В УТ 11 цены изменяются только документом.

В Документе "Приобретение товаров и услуг" ввести на основании "Установка цен номенклатуры"

----------


## hayksss

> В УТ 11 цены изменяются только документом.
> 
> В Документе "Приобретение товаров и услуг" ввести на основании "Установка цен номенклатуры"


я понял)
только я так понимаю что при переходе на Установка цен номенклатуры товары должны перенестись туда,только у меня не переносятся они почему-то 
Безымянный0.jpg
Безымянный2.jpg

----------


## Fltr

> я понял)
> только я так понимаю что при переходе на Установка цен номенклатуры товары должны перенестись туда,только у меня не переносятся они почему-то 
> Безымянный0.jpg
> Безымянный2.jpg


Возможно у вас не настроены виды цен номенклатуры.
Почитайте здесь
https://1-sys.ru/%D1%83%D1%82-11-%D1...6%D0%B5%D0%BD/
Посмотрите пример здесь
http://trade.demo.1c.ru/trade/ru_RU/

----------


## hayksss

> Возможно у вас не настроены виды цен номенклатуры.
> Почитайте здесь
> https://1-sys.ru/%D1%83%D1%82-11-%D1...6%D0%B5%D0%BD/
> Посмотрите пример здесь
> http://trade.demo.1c.ru/trade/ru_RU/


я переходил с 7.7(9.2)
спасибо,буду разбираться

----------


## hayksss

> Возможно у вас не настроены виды цен номенклатуры.
> Почитайте здесь
> https://1-sys.ru/%D1%83%D1%82-11-%D1...6%D0%B5%D0%BD/
> Посмотрите пример здесь
> http://trade.demo.1c.ru/trade/ru_RU/


разобрался,не стоит галочка вот здесь 
Безымянный3.jpg
а можно ли его редактировать и поставить эту галочку ?

----------


## hayksss

> разобрался,не стоит галочка вот здесь 
> Безымянный3.jpg
> а можно ли его редактировать и поставить эту галочку ?

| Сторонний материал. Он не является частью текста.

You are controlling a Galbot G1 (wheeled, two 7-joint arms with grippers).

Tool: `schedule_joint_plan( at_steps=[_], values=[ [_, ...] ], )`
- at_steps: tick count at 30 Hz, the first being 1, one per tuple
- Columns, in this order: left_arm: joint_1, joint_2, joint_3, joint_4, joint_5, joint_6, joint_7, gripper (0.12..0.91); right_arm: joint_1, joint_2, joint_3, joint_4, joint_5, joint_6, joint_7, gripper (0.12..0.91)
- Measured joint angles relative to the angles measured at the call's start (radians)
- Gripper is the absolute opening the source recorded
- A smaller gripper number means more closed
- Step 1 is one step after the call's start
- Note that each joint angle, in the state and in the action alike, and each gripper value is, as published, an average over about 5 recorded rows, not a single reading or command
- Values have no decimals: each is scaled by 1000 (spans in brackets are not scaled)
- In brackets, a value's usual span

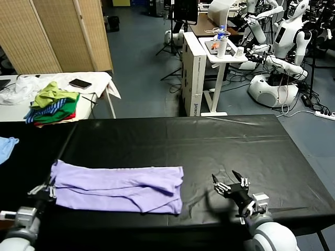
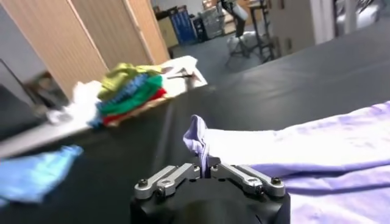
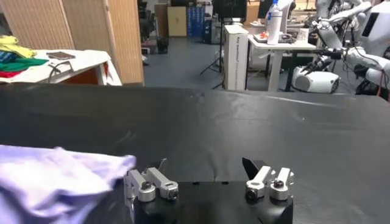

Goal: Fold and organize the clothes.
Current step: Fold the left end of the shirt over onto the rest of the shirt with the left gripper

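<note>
You're looking at a pale lavender short-sleeved cotton T-shirt (image 1: 118, 188), folded into a long band lying flat across the near part of the black-covered table (image 1: 209, 141). Your left gripper (image 1: 44, 190) sits right at the shirt's left end, at the table's near left corner. In the left wrist view its fingers (image 2: 177, 175) are pressed together, and a puckered fold of lavender cloth (image 2: 198, 139) stands up just beyond the tips, so you have the left gripper (image 2: 205, 172) pinching the shirt's edge. From there the shirt (image 2: 304, 152) runs away to that pincer's right, across the black surface.

Your right gripper (image 1: 231, 187) hovers low over bare black cloth, spread wide, holding nothing. The shirt's right end lies just off to its left, near but apart, with a strip of table between them. The right wrist view confirms it: the right gripper (image 3: 207, 182) has its fingers (image 3: 152, 182) splayed well apart, and the rumpled lavender end (image 3: 55, 179) lies beside the left finger, not between the two.

Well beyond your left pincer, on a separate white table (image 1: 99, 78), a pile of green, yellow and striped garments (image 1: 52, 103) sits next to a dark phone (image 1: 80, 83). A light blue garment (image 1: 6, 147) pokes in at the black table's left edge, farther back than the left pincer.
</note>
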Motion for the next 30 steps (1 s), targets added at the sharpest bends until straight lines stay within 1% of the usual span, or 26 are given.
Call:
schedule_joint_plan(
  at_steps=[3,6,9,13,15,17,22,30],
  values=[
    [5,-16,19,-29,-39,30,-10,192,-13,3,6,8,-5,7,-1,907],
    [0,-39,49,-71,-120,76,-34,192,-29,6,16,14,-9,11,-2,907],
    [-11,-64,86,-124,-228,119,-68,192,-46,11,26,18,-13,14,-2,907],
    [-34,-98,146,-204,-414,170,-118,192,-61,19,36,23,-19,16,-3,907],
    [-48,-112,179,-241,-497,185,-134,192,-67,24,39,24,-24,18,-3,907],
    [-62,-126,211,-269,-552,193,-143,192,-73,28,42,25,-28,19,-3,907],
    [-88,-158,295,-290,-600,201,-149,192,-87,38,49,26,-41,22,-3,907],
    [-126,-203,431,-272,-608,202,-145,192,-96,50,56,29,-53,24,-3,907]
  ],
)
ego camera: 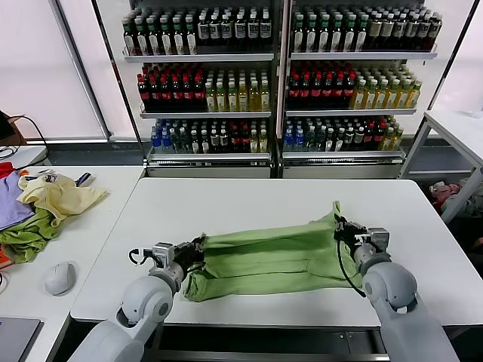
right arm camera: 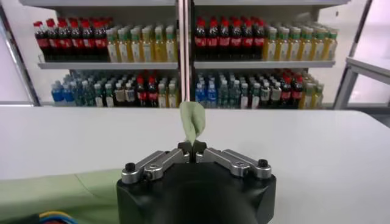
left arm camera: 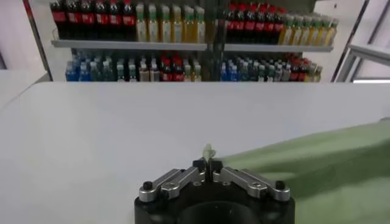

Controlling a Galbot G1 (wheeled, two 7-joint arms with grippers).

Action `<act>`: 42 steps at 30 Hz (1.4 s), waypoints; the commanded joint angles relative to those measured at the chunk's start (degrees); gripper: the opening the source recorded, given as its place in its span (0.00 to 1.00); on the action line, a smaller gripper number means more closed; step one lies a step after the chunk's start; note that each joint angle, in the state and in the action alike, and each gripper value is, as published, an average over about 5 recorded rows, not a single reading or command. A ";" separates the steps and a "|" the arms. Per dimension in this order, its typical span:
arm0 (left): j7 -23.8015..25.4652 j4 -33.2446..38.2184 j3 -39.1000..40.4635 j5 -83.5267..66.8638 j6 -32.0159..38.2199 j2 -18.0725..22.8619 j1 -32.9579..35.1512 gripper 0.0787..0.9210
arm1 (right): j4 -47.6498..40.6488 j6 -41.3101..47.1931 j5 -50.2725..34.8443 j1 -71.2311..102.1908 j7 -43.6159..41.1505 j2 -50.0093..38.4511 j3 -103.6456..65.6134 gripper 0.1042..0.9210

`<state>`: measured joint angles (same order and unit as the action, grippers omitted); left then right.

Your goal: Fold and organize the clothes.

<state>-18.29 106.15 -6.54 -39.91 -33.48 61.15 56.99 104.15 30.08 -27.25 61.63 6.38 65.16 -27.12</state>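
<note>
The clothes [ego camera: 272, 256], one light sage-green shirt, are stretched across the near half of the white table [ego camera: 226, 204] between my two grippers. My left gripper [ego camera: 198, 246] is shut on the shirt's left edge; a small tuft of green cloth [left arm camera: 208, 150] pokes up between its closed fingertips, and the shirt [left arm camera: 317, 164] runs away to one side. My right gripper [ego camera: 341, 225] is shut on the shirt's right corner, where a flap of cloth [right arm camera: 193, 122] stands up above the fingertips. No collar or print shows.
A side table [ego camera: 98, 219] on the left carries a pale yellow garment [ego camera: 60, 196], a darker olive-green cloth [ego camera: 26, 237], a purple cloth [ego camera: 11, 200] and a grey mouse [ego camera: 60, 277]. Drink shelves [ego camera: 279, 75] stand behind. Another white table [ego camera: 456, 128] is at the right.
</note>
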 commanded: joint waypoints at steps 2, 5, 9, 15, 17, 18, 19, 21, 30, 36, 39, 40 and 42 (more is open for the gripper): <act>2.29 2.06 -0.11 7.99 0.04 -1.31 4.06 0.03 | 2.85 0.57 2.27 7.06 0.65 0.14 -2.74 0.02; 3.23 2.00 0.08 10.23 0.04 -1.19 4.14 0.03 | 1.76 2.16 3.72 6.48 0.76 0.65 -2.07 0.02; 3.62 2.41 0.12 13.16 0.05 -0.66 4.69 0.07 | 1.28 2.92 6.24 6.18 0.61 1.23 -1.32 0.09; 1.38 6.39 -2.10 14.51 0.13 2.03 7.42 0.27 | 3.89 1.72 7.32 7.70 0.26 1.43 -1.62 0.30; 0.24 8.75 -3.69 14.45 0.27 4.46 9.40 0.34 | 4.59 1.30 7.44 8.39 0.12 1.65 -2.01 0.37; -0.32 9.80 -4.44 14.56 0.45 5.76 10.50 0.37 | 4.85 1.16 7.47 8.71 0.09 1.83 -2.24 0.41; -0.95 10.64 -5.02 15.02 0.81 7.08 11.79 0.40 | 5.08 1.04 7.50 9.06 0.08 2.03 -2.46 0.44; -2.05 11.30 -5.73 16.76 1.80 9.43 14.02 0.47 | 5.49 0.81 7.56 9.78 0.07 2.38 -2.87 0.51; -6.07 6.05 -5.97 22.65 3.54 14.36 16.60 0.78 | 6.22 0.04 7.64 11.58 -0.03 2.68 -3.75 0.82; -7.91 2.86 -5.62 24.17 3.05 16.72 15.63 0.88 | 6.09 -0.10 7.62 11.34 0.03 2.84 -3.54 0.88; -8.40 1.99 -5.48 24.57 2.59 17.76 15.58 0.88 | 6.10 -0.12 7.61 11.19 0.08 2.96 -3.48 0.88; -8.56 1.79 -5.51 24.60 2.46 18.07 15.61 0.88 | 6.15 -0.12 7.61 11.17 0.10 2.99 -3.49 0.88; -8.80 1.48 -5.60 24.57 2.29 18.51 15.74 0.88 | 6.26 -0.15 7.60 11.23 0.11 3.03 -3.54 0.88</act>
<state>-24.74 110.28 -11.52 -18.18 -31.12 75.27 71.17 110.04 30.02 -19.87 72.25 6.46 68.10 -30.49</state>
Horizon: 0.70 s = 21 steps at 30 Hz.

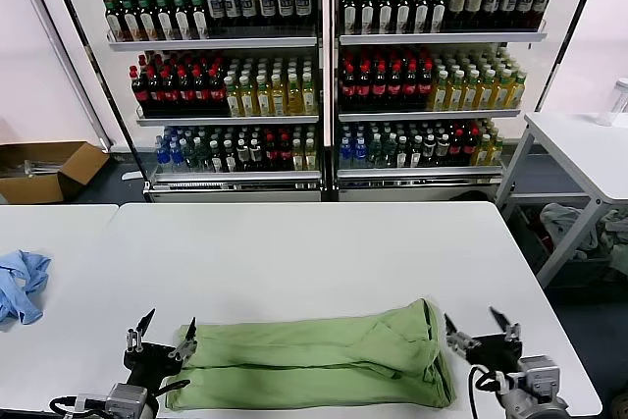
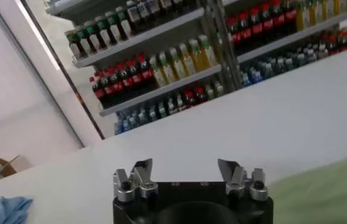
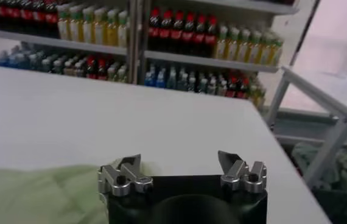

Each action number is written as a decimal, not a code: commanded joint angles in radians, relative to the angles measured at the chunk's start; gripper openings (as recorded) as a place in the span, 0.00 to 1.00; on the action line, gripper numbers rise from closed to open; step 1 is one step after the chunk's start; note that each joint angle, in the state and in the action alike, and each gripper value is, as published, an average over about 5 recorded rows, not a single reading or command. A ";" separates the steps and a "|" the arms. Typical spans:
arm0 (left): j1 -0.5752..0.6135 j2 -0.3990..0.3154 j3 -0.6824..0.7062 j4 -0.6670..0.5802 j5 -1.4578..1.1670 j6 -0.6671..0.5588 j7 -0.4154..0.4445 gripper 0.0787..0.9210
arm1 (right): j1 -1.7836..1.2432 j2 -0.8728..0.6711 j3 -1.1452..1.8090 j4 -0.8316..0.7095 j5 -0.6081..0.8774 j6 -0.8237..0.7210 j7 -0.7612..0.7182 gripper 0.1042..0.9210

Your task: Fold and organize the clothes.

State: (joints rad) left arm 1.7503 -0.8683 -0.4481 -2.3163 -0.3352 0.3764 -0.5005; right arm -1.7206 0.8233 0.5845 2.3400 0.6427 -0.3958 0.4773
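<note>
The light green polo shirt [image 1: 314, 360] lies folded into a long strip along the front of the white table [image 1: 324, 252]. Its collar, buttons and chest graphic are hidden. My left gripper [image 1: 164, 333] is open and empty just past the strip's left end. My right gripper [image 1: 481, 325] is open and empty just past the right end. The left wrist view shows open jaws [image 2: 185, 167] over bare table, with green cloth [image 2: 325, 195] at one side. The right wrist view shows open jaws [image 3: 179, 161] with green cloth [image 3: 39, 195] at one side.
A small light blue cloth [image 1: 20, 285] lies on the adjoining table at the left. A glass-door cooler [image 1: 324, 66] full of bottles stands behind the table. A second white table [image 1: 579, 154] is at the right. A cardboard box [image 1: 44, 169] sits on the floor at the left.
</note>
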 commanded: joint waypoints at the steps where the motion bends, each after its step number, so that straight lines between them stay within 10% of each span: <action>1: 0.056 -0.058 0.003 -0.031 -0.086 -0.162 0.064 0.81 | -0.020 0.023 0.062 -0.076 -0.148 0.346 -0.069 0.88; 21: 0.098 -0.081 0.043 0.114 -0.215 -0.318 0.056 0.88 | -0.136 -0.005 0.219 -0.169 0.043 0.590 -0.268 0.88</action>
State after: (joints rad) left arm 1.8492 -0.9379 -0.4149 -2.2619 -0.4786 0.1243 -0.4488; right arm -1.8246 0.8210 0.7492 2.2071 0.6513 0.0832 0.2709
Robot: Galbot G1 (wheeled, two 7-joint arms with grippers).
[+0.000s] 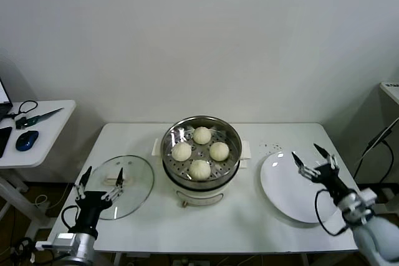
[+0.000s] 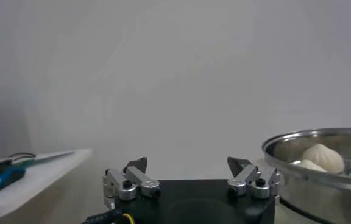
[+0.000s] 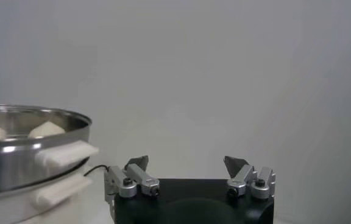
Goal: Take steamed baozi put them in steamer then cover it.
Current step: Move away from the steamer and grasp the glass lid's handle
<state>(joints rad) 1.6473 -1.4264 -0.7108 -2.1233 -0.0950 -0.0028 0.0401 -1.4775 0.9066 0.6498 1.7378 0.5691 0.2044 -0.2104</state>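
Note:
Four cream-white baozi [image 1: 201, 151] sit on the perforated tray inside the round steel steamer [image 1: 230, 135] at the table's middle. The glass cover [image 1: 138, 182] with its white handle [image 1: 120, 175] lies flat on the table to the steamer's left. My left gripper [image 1: 101, 177] is open and empty over the cover's near-left edge. My right gripper [image 1: 313, 157] is open and empty above the white plate [image 1: 287, 191] at the right. The left wrist view shows the steamer rim [image 2: 297, 141] with a baozi [image 2: 323, 157]; the right wrist view shows the steamer [image 3: 35, 143] too.
A side table [image 1: 43, 135] at the left carries a blue mouse [image 1: 27, 140] and scissors [image 1: 37, 116]. Another white surface [image 1: 391, 90] stands at the far right. Cables hang by the right arm.

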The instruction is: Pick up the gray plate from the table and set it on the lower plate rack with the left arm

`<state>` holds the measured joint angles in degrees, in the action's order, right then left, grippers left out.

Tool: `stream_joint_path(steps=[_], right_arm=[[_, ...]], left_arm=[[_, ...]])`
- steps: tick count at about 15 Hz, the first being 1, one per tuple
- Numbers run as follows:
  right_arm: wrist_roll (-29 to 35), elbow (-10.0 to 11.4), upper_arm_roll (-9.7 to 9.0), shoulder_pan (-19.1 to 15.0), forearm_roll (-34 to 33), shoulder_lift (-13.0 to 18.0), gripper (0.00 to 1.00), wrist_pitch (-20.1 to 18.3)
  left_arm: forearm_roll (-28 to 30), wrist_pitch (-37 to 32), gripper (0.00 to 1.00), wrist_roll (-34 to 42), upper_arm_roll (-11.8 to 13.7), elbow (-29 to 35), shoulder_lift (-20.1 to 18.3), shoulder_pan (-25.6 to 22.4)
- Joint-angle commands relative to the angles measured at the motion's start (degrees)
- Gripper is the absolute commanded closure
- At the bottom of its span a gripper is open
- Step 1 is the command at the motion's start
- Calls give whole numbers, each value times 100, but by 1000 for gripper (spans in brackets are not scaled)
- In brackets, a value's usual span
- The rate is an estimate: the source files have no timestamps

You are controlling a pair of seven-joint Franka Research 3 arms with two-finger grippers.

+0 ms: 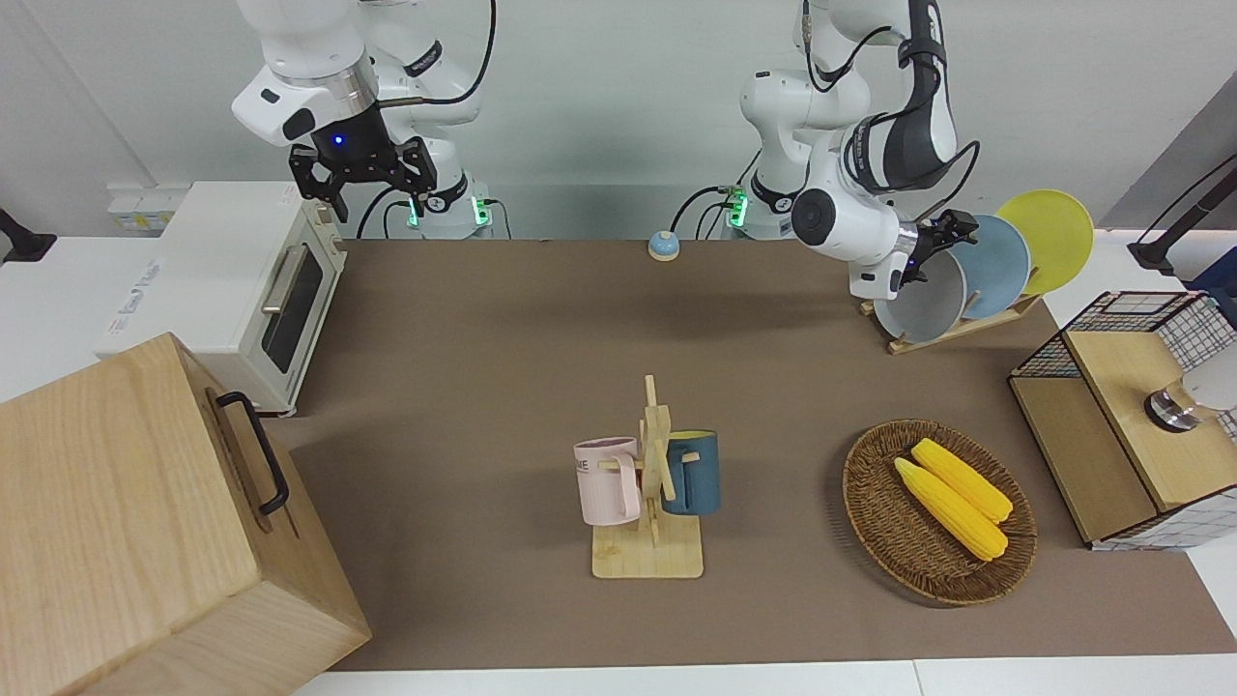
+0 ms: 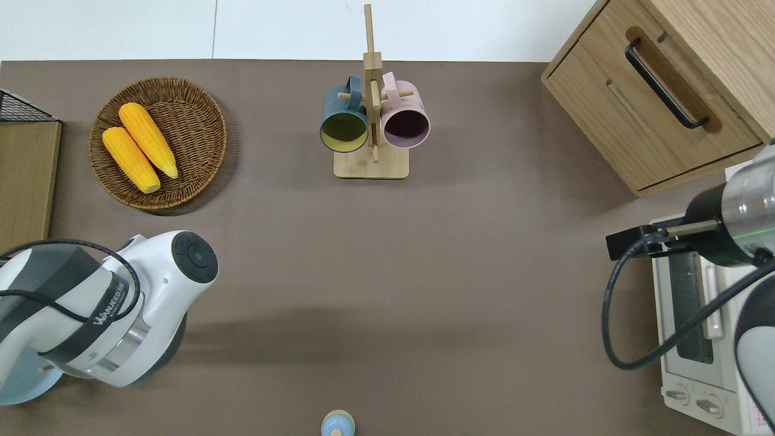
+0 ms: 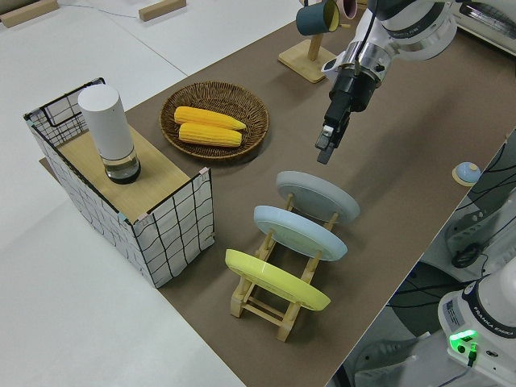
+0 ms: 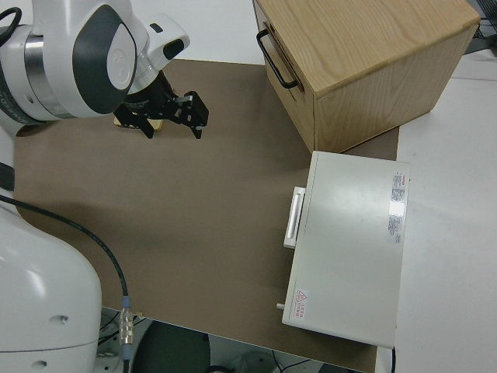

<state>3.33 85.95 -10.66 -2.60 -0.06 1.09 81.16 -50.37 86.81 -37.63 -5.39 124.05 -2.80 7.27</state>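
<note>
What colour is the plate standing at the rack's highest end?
Yellow plate; the left side view shows it best.

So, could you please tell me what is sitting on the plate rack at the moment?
The lower plate rack holds three plates in slots: yellow plate, blue plate and gray plate. Their lower edges are covered.

Plain pale grey-white wall [image 1: 618, 87] runs along the robots' end of the room, lit evenly w/ no hard shadows. A white strip of sockets or trunking [image 1: 140, 208] sits low on that wall toward the right arm's end. White surfaces [image 1: 58, 290] flank the brown mat at both ends and along the edge farthest from the robots [image 2: 290, 27], where a thin seam splits the white panels. In the left side view, white surface [image 3: 121, 339] spreads wide, w/ two light wooden blocks [image 3: 161, 10] lying at its top edge. No windows visible.
</note>
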Motion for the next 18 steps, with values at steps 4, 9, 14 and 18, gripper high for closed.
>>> stream_joint_path(steps=[4,9,14,18], right_arm=[[1,-35,-33,-56,59,14,11,-83],[1,-35,-33,-56,59,14,13,-83],[1,-35,-33,-56,59,14,13,-83],[1,-35,-33,-56,59,14,11,-83]], left_arm=[[1553,-112,7,554,12,-1399,43,38],[2793,-112,7,1011,91,-2068,26,2],[4164,-112,7,1802,135,-2832,-18,-129],[5035,-112,11,2469,161,-3106,-36,-331]])
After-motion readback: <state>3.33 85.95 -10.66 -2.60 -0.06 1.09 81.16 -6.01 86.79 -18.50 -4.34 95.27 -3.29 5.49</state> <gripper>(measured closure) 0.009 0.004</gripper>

и еще вопрос,если редактировать не получится то можно создать закупочная 2.0 и с этой галочкой уже и перенести все цены из закупочная на закупочная 2.0?это же  в принципе реализуема?или может есть вариант еще проще ?

----------


## hayksss

> Возможно у вас не настроены виды цен номенклатуры.
> Почитайте здесь
> https://1-sys.ru/%D1%83%D1%82-11-%D1...6%D0%B5%D0%BD/
> Посмотрите пример здесь
> http://trade.demo.1c.ru/trade/ru_RU/


всё сделал,редактировать можно было,цены обновляются,спасибо за помощь

----------